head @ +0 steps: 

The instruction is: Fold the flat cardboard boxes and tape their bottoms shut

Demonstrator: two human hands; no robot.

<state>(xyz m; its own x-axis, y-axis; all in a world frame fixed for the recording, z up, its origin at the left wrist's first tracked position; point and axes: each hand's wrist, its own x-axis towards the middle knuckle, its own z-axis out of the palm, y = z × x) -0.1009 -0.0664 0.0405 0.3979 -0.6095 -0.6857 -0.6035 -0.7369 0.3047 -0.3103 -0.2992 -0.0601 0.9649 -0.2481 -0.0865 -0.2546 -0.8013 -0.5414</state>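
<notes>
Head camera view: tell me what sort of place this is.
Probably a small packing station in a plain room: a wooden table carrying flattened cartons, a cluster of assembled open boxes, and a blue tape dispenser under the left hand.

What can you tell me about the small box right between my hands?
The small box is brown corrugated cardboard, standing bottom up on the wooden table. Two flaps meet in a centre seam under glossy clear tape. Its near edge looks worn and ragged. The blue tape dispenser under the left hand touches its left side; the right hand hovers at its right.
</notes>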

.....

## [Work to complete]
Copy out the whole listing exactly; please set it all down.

## [Output of the exercise]
head @ +0 steps: 

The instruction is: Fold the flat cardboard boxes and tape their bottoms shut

Demonstrator: two human hands; no robot.

<state>(xyz m; its own x-axis, y-axis; all in a world frame fixed for the recording, z up, its origin at the left wrist's first tracked position; point and axes: each hand's wrist, its own x-axis towards the middle knuckle, its own z-axis out of the palm, y = z × x) -0.1009 -0.0664 0.0405 0.3979 -0.6095 -0.6857 -0.6035 -0.7369 0.3047 -0.3103 -0.2992 -0.0601 0.9649 -0.2481 -0.0865 -0.2546 -0.8013 -0.5414</state>
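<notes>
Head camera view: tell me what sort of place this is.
Probably a small packing station in a plain room: a wooden table carrying flattened cartons, a cluster of assembled open boxes, and a blue tape dispenser under the left hand.

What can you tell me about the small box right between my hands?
The small box is brown corrugated cardboard, standing bottom up on the wooden table. Two flaps meet in a centre seam under glossy clear tape. Its near edge looks worn and ragged. The blue tape dispenser under the left hand touches its left side; the right hand hovers at its right.
</notes>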

This exercise is done.